挫折と悲しみを経験して見付けた、次の生きる道だった。

留学生2人で始めた会社 社員10人を超える規模に

ウクライナは、旧ソ連時代から科学技術の開発に秀でた「IT大国」と呼ばれている。日々新しいアプリが生まれる環境で育つ中、アンナさんはデジタル技術が発展途上の日本に成長の可能性を感じていた。

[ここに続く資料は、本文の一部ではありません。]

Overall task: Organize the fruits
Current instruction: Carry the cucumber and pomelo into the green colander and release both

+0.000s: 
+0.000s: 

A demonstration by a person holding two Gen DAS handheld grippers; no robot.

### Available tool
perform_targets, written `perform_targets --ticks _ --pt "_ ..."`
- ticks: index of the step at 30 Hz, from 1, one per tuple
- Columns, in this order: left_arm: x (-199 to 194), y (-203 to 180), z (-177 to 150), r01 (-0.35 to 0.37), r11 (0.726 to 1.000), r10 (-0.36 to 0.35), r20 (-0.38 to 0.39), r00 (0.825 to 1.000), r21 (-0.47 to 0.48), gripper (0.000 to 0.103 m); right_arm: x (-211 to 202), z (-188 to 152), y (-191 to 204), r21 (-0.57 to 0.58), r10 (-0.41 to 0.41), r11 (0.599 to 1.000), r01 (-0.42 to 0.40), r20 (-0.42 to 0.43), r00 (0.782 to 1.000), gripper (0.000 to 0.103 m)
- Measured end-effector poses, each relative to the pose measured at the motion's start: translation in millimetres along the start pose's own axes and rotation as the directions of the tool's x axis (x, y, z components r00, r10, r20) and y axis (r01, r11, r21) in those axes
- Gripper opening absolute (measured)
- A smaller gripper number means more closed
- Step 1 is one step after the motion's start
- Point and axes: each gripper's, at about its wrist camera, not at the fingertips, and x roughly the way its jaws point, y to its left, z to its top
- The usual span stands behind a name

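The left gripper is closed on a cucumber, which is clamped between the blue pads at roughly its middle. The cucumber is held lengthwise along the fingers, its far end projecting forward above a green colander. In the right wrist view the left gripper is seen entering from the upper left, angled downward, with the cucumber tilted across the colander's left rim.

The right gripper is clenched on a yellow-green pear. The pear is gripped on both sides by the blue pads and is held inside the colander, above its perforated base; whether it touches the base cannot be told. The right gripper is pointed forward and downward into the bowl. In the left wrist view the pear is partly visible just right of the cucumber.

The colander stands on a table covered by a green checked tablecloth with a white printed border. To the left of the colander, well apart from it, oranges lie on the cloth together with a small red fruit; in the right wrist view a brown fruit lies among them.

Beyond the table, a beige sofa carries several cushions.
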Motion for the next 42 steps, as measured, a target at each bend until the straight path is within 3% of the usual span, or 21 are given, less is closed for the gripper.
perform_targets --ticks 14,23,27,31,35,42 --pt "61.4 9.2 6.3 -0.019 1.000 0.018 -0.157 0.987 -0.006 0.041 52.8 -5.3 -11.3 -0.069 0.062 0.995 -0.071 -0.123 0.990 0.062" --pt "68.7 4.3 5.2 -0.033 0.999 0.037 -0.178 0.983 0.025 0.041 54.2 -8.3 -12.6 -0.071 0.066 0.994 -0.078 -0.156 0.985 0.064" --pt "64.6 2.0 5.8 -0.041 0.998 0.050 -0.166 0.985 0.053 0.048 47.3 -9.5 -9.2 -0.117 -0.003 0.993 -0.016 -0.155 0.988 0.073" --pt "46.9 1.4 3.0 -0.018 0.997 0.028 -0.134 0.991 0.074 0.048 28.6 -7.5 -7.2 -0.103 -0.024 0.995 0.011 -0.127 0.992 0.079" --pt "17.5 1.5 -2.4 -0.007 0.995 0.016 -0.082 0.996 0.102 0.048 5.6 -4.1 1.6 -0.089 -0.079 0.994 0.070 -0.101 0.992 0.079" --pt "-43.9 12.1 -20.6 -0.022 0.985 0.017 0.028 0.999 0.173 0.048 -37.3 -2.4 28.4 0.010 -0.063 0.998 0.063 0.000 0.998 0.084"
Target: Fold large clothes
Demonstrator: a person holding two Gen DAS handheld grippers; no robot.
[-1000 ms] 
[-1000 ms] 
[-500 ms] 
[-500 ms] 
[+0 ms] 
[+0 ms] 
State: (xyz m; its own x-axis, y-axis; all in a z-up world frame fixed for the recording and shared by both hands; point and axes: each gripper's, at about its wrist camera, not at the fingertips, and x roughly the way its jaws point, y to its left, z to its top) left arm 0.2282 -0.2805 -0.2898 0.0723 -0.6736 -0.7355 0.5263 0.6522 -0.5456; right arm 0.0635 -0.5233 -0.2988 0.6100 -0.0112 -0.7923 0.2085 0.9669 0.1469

そこで、同じウクライナからの留学生と2人で、日本での起業に踏み切ったのだ。

今では社員が10人を超えた。

アンナ・クレシェンコさん:
フォントが読みづらくない? 私の個人的な感覚かな? ちょっと読みづらいよね

この日は、アプリを多くの人に知ってもらおうと、広告についてミーティングをしていた。

Flora 高田涼太さん(21):
僕はぬるま湯に育ってきた典型的な日本人なんで、我慢しちゃって自分で抱え込んだり、批判をすごく遠回しに言ったりとか時間がかかるんですけど、アンナさんは普通に言うんですよ。最初は「そんな言われんの?」って思うんですけど、そのいいところを享受して自分の価値観が広がって

負けず嫌いな起業家。目標を共有し、毎日最善を尽くす。

アンナ・クレシェンコさん:
うちの会社は、家族ではなくてスポーツチームです。遅れている人が出たら、全員が負けるんで

故郷ウクライナに暮らす母 迫る戦争の影

アンナさんの母親は故郷・オデーサで一人暮らしをしていて、2人は毎日のように連絡を取り合っている。ロシアによる軍事侵攻が続き、街は度々攻撃を受けている。

アンナさんの母:
地下室を開けて作業員を待っているの。自分たちで防空壕を作るのよ

アンナ・クレシェンコさん:
私がどんな娘かって、記者さんが尋ねているわ

アンナさんの母:
泣かせる気ね…。あなたはこの世で最高の娘よ。あなたがいることを神に感謝しているわ。これこそ世界一の幸せよ。泣いちゃってごめんなさい。本当に愛してる。周りにもあなたを愛してくれる人がいてくれて本当に良かったわ

アンナ・クレシェンコさん:
私をめちゃくちゃ愛していると言いました。私を、世界中で一番いい娘だと言ってくれました。日本に来てほしいですけど、実家を離れたくないとずっと言ってますね

それでも、アンナさんの頑張りがきっと故郷にも届くと信じている。

アンナ・クレシェンコさん:
スポーツをやっていた時には、本当に毎日頑張れることに意義があったように、いま毎日頑張っている事にも意義があると感じています。本当にやらなければならないことが多すぎて!最近は焦っていますね。瞑想(めいそう)を始めないといけないと思っています

挫折や悩みを乗り越えて道を見つけてきたアンナさん。「やると決めたこと」をこれからもやり通す。